In 1902, when owners of anthracite coal mines refused to accept arbitration to settle a long strike, Roosevelt threatened to use the army to operate the mines. The owners back down (Harbaugh, 2005). In 1903, the president pushed through Congress a bill to create a new executive department—the Department of Commerce and Labor—whose purpose was to promote industrial growth and improved working conditions.
In addition, encouraged by endorsement at the polls, Roosevelt became more clearly a champion of progressivism. His progressivism, however, was aimed more at the correction of immediate abuses that at any radical change in American ways of life. He urged enactment of workers’ compensation laws, a graduated federated income tax, and federal taxation of inheritances to curb what he viewed as the menace of “swollen fortunes” (Blum, 2006).

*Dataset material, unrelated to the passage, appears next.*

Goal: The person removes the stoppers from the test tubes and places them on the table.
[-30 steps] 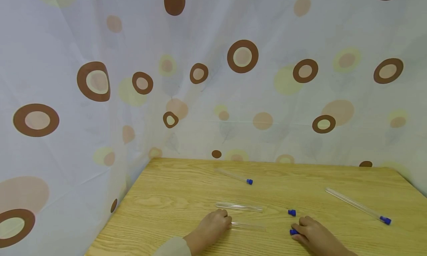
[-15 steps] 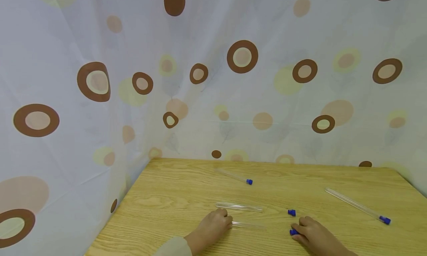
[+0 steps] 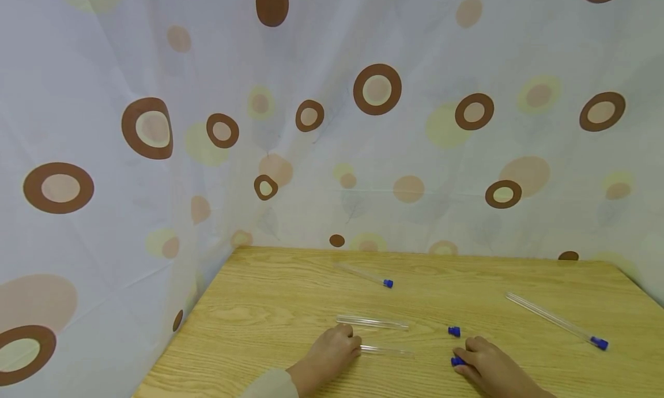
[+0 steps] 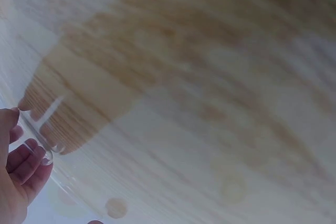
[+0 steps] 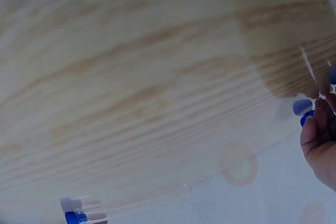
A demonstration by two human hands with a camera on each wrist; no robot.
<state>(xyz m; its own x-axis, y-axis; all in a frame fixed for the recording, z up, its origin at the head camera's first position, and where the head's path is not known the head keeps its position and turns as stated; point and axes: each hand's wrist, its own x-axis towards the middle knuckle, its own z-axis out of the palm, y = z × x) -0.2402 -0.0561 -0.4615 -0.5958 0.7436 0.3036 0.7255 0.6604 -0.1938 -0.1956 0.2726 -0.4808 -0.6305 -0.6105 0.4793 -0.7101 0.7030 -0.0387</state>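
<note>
My left hand pinches the near clear test tube, which lies along the table and points right. In the left wrist view, the tube's rounded end shows between thumb and fingers. Across a gap to the right, my right hand grips a blue cap with thumb and fingertips; most of that cap is visible. A second blue cap lies loose just beyond this hand. Behind my left fingers rests another uncapped clear tube.
Toward the back lies a tube with a blue cap on its right end. Another capped tube slants across the table's right side. The wooden table meets a patterned curtain behind and at the left.
</note>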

He, as mediator, succeeded in bringing to an end the Russo-Japanese War with the Treaty of Portsmouth in 1905. For this accomplishment he was awarded the 1906 Nobel Peace Prize. He also helped to arrange the Algeciras Conference, called to settle differences between Germany and France over Morocco. Roosevelt urged use of the Hague Peace Conference failed to deal with limitations on armaments, he sought Congressional approval for a naval building program he felt necessary for the security of the country (Pringle, 2006). To demonstrate the nation’s preparedness, Roosevelt sent the entire America battle fleet, called the “Great White Fleet,” on an around-the-world cruise.
Furthermore, in 1913, Roosevelt visited South America and explored Brazil’s jungles in search of a tributary of the Amazon called the River of Doubt, which he found and explored for 900 miles of its course. During the trip, he contracted a tropical fever and begged his party, including Kermit, to leave him, as starvation threatened them. When they refused, he insisted on pushing on. The exertion probably undermined his health.
When World War I started in Europe, Roosevelt urged military preparedness and an international tribunal backed by force to execute its decrees. When the Lusitania was sunk, he urged a trade embargo against Germany, assailing Wilson for “weakness.” In 1916, the Progressive party again nominated Roosevelt for President, but he withdrew when the Republicans nominated Charles Evans Hughes (Blum, 2006).